The aggregate amount paid and to be paid by PGF to holders whose Notes were accepted for purchase, excluding accrued and unpaid interest, is US$3,976 million.

PGF engaged BB Securities Limited, Citigroup Global Markets Inc., Credit Suisse Securities (USA) LLC, Goldman Sachs & Co. LLC, Mizuho Securities USA LLC and MUFG Securities Americas Inc. to act as dealer managers with respect to the Offers (the "Dealer Managers"). Global Bondholder Services Corporation acted as the depositary and information agent (the "Depositary") for the Offers.

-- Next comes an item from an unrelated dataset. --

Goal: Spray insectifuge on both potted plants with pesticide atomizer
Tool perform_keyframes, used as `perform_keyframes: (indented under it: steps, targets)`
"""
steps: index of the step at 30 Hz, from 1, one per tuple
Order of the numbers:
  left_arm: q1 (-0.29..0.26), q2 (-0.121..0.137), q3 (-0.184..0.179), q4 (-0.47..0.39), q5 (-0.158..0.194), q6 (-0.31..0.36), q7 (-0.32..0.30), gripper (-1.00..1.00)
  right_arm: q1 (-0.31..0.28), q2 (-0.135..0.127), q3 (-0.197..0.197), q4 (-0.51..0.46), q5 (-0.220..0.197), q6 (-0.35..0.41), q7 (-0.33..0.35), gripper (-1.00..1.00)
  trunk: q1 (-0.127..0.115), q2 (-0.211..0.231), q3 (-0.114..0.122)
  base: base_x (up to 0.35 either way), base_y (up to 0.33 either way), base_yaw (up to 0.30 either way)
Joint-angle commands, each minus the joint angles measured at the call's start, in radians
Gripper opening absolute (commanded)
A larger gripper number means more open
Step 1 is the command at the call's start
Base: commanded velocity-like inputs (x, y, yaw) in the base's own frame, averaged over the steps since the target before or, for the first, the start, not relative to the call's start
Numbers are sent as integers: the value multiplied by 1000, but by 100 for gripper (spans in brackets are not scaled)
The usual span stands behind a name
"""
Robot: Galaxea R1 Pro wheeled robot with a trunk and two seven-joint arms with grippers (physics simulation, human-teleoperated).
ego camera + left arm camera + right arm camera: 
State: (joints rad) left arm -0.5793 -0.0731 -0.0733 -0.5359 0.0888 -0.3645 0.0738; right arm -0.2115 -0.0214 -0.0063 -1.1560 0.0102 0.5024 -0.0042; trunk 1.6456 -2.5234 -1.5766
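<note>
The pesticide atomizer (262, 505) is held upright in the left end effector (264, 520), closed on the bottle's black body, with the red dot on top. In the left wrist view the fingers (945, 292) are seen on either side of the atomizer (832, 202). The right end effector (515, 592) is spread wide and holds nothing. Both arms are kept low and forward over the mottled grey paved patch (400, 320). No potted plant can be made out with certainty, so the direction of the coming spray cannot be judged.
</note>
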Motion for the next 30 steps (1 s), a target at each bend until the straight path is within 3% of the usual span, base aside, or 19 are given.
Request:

Any questions or requests for assistance regarding the Offers may be directed to BB Securities Limited at +44 (207) 367-5800, Citigroup Global Markets Inc. at +1 (212) 723-6106, Credit Suisse Securities (USA) LLC at +1 (800) 820-1653, Goldman Sachs & Co. LLC at +1 (212) 902-6351 or +1 (800) 828-3182 (toll-free), Mizuho Securities USA LLC at +1 (212) 205-7736 or +1 (866) 271-7403 (toll free) and MUFG Securities Americas Inc.at +1 (212) 405-7481 or +1 (877) 744-4532 (toll free). Requests for additional copies of the Offer Documents may be directed to Global Bondholder Services Corporation at +1 (866) 470-3800 (toll-free) or +1 (212) 430-3774. The Offer Documents can be accessed at the following link: http://www.gbsc-usa.com/Petrobras/.

This announcement is for informational purposes only. This announcement is not an offer to purchase or a solicitation of an offer to sell any securities. The Offers were made solely pursuant to the Offer Documents.

Documents related to the Offers have not been filed with, and have not been approved or reviewed by any federal or state securities commission or regulatory authority of any country. No authority has passed upon the accuracy or adequacy of the Offer Documents or any other documents related to the Offers, and it is unlawful and may be a criminal offense to make any representation to the contrary.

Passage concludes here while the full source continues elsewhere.